Der Motorradfahrer - eine Lichtgestalt

  • Was ist, wenn das Tagesfahrlicht für alle kommt? Das Bundesverkehrsministerium läßt da was Spezielles für Motorradfahrer entwickeln


    Kennen Sie das? Taucht bei hellichtem Tag ein Auto auf mit Licht. Aus Erfahrung wissen Sie sofort: Kann nur ein Italiener sein, ein Schwede, allenfalls ein Schweizer. Der Italiener liebt verbreitet seine Nebelleuchten. Beim Schweden brennt Dauerlicht, weil gesetzlich vorgeschrieben, und der Schweizer hat noch nicht mitgekriegt, daß der Tunnel zu Ende ist.
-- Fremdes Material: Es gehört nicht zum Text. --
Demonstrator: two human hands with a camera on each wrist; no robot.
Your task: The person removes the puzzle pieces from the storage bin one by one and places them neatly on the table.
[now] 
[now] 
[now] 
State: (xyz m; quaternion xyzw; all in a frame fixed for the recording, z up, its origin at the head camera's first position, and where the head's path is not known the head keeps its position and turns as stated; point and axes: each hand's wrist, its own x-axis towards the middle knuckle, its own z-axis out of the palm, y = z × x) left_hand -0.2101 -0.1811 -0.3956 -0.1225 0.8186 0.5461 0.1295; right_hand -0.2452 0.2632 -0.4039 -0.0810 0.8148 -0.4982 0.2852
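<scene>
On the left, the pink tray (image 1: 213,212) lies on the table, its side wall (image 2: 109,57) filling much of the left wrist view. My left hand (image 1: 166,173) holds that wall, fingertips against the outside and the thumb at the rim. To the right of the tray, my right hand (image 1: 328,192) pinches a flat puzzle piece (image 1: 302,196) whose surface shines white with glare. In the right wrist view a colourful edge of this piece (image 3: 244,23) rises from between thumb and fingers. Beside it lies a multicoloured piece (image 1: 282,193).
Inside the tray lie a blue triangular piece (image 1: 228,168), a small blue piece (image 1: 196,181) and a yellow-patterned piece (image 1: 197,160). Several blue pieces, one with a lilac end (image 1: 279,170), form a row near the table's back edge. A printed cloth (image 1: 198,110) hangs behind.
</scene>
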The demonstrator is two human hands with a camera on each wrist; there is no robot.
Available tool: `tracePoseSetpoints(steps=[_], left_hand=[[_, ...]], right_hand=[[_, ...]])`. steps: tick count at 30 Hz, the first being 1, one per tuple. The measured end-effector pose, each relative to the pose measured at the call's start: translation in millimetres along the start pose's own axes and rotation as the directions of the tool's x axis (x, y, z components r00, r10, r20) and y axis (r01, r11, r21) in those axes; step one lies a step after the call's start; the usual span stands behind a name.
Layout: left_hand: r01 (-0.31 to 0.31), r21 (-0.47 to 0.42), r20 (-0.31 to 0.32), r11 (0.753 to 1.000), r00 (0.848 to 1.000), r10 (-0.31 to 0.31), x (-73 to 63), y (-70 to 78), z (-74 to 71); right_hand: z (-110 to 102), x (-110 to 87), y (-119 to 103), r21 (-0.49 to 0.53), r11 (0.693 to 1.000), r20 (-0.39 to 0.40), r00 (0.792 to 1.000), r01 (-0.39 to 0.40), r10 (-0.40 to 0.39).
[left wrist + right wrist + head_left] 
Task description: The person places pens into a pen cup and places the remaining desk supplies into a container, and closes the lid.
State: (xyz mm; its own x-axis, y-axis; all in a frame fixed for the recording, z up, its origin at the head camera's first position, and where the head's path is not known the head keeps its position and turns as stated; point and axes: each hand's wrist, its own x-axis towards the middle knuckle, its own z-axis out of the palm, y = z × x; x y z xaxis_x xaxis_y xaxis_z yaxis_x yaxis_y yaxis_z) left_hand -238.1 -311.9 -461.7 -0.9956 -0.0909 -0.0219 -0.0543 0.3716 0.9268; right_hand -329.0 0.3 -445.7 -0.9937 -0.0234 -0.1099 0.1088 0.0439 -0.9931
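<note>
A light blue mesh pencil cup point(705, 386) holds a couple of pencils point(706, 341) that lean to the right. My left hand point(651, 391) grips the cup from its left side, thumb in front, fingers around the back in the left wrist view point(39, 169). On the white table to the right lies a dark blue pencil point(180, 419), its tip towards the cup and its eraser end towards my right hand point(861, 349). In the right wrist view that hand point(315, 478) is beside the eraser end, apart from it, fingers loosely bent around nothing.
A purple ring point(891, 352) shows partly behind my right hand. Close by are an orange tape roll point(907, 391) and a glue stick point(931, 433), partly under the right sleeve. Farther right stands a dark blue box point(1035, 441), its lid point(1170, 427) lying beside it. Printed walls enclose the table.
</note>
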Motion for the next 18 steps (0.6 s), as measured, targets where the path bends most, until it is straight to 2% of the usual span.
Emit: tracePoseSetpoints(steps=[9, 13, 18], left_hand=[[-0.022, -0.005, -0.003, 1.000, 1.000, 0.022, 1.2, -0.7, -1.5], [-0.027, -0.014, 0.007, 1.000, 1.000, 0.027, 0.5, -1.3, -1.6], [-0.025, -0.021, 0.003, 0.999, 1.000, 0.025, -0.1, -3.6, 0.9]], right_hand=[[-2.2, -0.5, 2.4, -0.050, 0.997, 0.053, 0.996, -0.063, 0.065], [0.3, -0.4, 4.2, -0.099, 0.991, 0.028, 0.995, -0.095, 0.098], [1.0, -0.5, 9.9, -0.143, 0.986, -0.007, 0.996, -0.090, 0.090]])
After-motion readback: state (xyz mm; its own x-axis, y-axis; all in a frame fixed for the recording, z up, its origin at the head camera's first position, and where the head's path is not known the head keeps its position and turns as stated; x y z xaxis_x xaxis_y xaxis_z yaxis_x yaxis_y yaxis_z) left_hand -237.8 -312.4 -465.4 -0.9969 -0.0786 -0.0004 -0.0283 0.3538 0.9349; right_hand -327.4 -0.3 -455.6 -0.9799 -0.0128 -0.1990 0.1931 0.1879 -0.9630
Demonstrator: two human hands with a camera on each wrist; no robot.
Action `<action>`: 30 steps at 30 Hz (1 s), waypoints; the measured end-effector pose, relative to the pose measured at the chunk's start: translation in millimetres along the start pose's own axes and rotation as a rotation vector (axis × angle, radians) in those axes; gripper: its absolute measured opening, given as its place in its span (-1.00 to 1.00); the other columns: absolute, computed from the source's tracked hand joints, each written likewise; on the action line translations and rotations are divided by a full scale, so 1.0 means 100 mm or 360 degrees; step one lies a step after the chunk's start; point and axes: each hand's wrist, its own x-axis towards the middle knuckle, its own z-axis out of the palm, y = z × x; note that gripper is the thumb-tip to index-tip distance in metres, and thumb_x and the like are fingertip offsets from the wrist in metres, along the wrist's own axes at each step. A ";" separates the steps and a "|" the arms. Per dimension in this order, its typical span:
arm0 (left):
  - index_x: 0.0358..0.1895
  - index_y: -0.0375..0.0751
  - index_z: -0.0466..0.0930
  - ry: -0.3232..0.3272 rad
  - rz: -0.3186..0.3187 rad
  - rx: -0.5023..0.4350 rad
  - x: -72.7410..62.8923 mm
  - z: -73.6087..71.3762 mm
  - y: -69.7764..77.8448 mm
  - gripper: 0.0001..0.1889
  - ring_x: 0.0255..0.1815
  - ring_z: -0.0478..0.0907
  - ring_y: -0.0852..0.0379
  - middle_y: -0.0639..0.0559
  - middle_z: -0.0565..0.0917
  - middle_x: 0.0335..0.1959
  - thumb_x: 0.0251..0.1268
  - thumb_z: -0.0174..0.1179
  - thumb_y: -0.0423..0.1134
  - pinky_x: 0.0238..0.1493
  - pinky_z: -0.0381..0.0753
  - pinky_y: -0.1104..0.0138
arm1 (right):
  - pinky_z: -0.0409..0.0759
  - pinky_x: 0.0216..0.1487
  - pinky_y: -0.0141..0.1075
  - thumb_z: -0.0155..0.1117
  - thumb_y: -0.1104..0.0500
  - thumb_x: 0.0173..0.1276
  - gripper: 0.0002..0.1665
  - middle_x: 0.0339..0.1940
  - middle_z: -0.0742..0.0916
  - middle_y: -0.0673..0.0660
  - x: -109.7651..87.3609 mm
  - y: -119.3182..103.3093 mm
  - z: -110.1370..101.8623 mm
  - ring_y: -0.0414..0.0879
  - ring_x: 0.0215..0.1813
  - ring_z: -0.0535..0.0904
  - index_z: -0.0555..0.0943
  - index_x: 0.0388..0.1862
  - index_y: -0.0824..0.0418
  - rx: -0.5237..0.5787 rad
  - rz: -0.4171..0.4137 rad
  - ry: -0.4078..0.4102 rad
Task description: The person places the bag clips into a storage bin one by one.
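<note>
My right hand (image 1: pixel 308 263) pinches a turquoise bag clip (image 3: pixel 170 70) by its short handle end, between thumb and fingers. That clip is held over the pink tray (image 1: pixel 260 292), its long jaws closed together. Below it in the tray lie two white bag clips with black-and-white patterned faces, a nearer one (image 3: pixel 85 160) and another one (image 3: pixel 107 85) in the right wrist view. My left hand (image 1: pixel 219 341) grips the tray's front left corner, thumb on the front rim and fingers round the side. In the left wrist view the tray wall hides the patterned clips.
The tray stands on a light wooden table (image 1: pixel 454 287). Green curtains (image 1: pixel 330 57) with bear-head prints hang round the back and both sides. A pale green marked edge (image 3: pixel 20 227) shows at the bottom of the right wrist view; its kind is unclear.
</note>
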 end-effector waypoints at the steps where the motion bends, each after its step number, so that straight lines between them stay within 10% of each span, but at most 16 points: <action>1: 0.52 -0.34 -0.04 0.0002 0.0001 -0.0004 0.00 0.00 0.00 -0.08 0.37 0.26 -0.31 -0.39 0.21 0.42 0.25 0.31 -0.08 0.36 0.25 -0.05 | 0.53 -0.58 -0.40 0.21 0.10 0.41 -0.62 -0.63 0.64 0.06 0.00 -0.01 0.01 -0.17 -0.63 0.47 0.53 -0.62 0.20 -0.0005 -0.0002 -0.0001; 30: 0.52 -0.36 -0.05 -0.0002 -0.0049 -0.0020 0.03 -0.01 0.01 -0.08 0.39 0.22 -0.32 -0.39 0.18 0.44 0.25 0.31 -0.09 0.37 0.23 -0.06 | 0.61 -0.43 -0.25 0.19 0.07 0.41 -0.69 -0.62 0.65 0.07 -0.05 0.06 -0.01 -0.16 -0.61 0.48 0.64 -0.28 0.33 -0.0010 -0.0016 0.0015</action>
    Neuerdings kann die Leuchte aber auch einem braven Deutschen gehören. Seit ein paar Wochen empfiehlt der Bundesverkehrsminister offiziell: "Licht? Immer!"


    Mehr als ein Viertel der deutschen Autofahrer hält sich schon daran. Laut Weltgesundheitsorganisation WHO senkt das Tagfahrlicht die Zahl der Unfälle um 10 bis 15 Prozent. Die Sache scheint sonnenklar - wenn da nicht die Motorradfahrer wären.


    Kurioserweise sind es ausgerechnet die Automobilclubs, die sich um deren Sicherheit sorgen: Wenn alle leuchten, könnten sie weniger auffällig sein. Seit mehr als zwanzig Jahren gilt auch tagsüber Lichtpflicht für alle Motorräder in Deutschland. Die Dauerschaltung ab Werk wurde in ganz Europa 2003 eingeführt.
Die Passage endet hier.